Problem to solve -
Please output the data exactly, without omitting anything.

Data -
BEGIN
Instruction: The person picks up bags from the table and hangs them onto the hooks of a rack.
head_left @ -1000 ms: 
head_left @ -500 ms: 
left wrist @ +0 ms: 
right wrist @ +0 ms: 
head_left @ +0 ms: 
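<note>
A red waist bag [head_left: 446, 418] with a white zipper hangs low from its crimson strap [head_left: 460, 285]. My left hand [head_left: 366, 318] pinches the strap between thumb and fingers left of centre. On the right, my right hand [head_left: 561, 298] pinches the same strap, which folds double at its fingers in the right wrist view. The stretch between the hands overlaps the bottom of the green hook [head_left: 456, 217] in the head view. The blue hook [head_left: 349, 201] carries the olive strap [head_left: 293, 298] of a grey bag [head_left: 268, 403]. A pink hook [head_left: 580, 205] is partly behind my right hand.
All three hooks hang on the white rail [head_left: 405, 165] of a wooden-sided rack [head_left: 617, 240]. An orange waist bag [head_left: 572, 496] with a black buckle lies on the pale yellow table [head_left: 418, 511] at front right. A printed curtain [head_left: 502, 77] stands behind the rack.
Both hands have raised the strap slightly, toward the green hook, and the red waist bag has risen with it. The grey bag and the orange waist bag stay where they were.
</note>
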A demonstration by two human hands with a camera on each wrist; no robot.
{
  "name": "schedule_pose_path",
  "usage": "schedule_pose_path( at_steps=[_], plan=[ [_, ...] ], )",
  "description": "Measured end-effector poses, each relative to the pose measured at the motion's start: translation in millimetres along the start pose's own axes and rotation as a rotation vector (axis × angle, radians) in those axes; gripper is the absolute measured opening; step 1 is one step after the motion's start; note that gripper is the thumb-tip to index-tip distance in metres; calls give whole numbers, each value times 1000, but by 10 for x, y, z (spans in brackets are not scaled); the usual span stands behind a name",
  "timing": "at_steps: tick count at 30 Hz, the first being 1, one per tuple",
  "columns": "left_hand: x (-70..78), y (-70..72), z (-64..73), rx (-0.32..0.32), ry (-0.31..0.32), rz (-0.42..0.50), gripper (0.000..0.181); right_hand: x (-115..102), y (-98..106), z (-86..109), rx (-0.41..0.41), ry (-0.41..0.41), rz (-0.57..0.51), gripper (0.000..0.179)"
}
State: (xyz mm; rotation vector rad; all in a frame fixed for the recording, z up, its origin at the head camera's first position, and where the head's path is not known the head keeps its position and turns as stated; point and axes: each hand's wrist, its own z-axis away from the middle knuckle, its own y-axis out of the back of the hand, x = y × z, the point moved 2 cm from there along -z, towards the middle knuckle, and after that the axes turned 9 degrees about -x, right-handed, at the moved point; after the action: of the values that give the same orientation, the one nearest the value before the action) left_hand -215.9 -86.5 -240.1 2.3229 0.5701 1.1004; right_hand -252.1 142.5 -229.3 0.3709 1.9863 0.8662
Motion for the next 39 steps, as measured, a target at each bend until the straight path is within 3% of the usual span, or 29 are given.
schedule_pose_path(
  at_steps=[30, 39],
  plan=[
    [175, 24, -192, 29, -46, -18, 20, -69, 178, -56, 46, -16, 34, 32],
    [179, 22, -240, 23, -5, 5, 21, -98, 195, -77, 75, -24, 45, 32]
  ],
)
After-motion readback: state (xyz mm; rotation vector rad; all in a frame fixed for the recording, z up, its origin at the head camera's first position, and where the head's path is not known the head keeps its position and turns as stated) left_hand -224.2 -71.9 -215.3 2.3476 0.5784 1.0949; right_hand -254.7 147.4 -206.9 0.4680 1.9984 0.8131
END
Your solution -
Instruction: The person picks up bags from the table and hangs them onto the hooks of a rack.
head_left @ -1000 ms: 
head_left @ -500 ms: 
left wrist @ +0 ms: 
right wrist @ +0 ms: 
head_left @ +0 ms: 
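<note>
A red waist bag [head_left: 446, 418] with a white zipper hangs low from its crimson strap [head_left: 460, 285]. My left hand [head_left: 366, 318] pinches the strap between thumb and fingers left of centre. On the right, my right hand [head_left: 561, 298] pinches the same strap, which folds double at its fingers in the right wrist view. The stretch between the hands overlaps the bottom of the green hook [head_left: 456, 217] in the head view. The blue hook [head_left: 349, 201] carries the olive strap [head_left: 293, 298] of a grey bag [head_left: 268, 403]. A pink hook [head_left: 580, 205] is partly behind my right hand.
All three hooks hang on the white rail [head_left: 405, 165] of a wooden-sided rack [head_left: 617, 240]. An orange waist bag [head_left: 572, 496] with a black buckle lies on the pale yellow table [head_left: 418, 511] at front right. A printed curtain [head_left: 502, 77] stands behind the rack.
Both hands have raised the strap slightly, toward the green hook, and the red waist bag has risen with it. The grey bag and the orange waist bag stay where they were.
</note>
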A demonstration by two human hands with a camera on each wrist; no robot.
{
  "name": "schedule_pose_path",
  "usage": "schedule_pose_path( at_steps=[_], plan=[ [_, ...] ], )",
  "description": "Measured end-effector poses, each relative to the pose measured at the motion's start: translation in millimetres along the start pose's own axes and rotation as a rotation vector (axis × angle, radians) in those axes; gripper is the absolute measured opening; step 1 is one step after the motion's start; note that gripper is the thumb-tip to index-tip distance in metres; calls give whole numbers, each value times 1000, but by 10 for x, y, z (spans in brackets are not scaled); the usual span stands behind a name",
  "timing": "at_steps: tick count at 30 Hz, the first being 1, one per tuple",
  "columns": "left_hand: x (-70..78), y (-70..72), z (-64..73), rx (-0.32..0.32), ry (-0.31..0.32), rz (-0.42..0.50), gripper (0.000..0.181); right_hand: x (-115..102), y (-98..106), z (-86..109), rx (-0.41..0.41), ry (-0.41..0.41), rz (-0.57..0.51), gripper (0.000..0.179)"
}
State: (xyz mm; rotation vector rad; all in a frame fixed for the recording, z up, its origin at the head camera's first position, and where the head's path is not known the head keeps its position and turns as stated; point and axes: each hand's wrist, its own z-axis away from the middle knuckle, its own y-axis out of the back of the hand, x = y × z, the point moved 2 cm from there along -z, towards the middle knuckle, and after that the axes turned 9 degrees about -x, right-handed, at the moved point; after the action: of the values that give the same orientation, the one nearest the value before the action) left_hand -215.9 -86.5 -240.1 2.3229 0.5701 1.1004; right_hand -252.1 142.5 -229.3 0.3709 1.9863 0.8662
Motion for the next 39 steps, as measured, a target at each bend until the straight path is within 3% of the usual span, or 29 are given.
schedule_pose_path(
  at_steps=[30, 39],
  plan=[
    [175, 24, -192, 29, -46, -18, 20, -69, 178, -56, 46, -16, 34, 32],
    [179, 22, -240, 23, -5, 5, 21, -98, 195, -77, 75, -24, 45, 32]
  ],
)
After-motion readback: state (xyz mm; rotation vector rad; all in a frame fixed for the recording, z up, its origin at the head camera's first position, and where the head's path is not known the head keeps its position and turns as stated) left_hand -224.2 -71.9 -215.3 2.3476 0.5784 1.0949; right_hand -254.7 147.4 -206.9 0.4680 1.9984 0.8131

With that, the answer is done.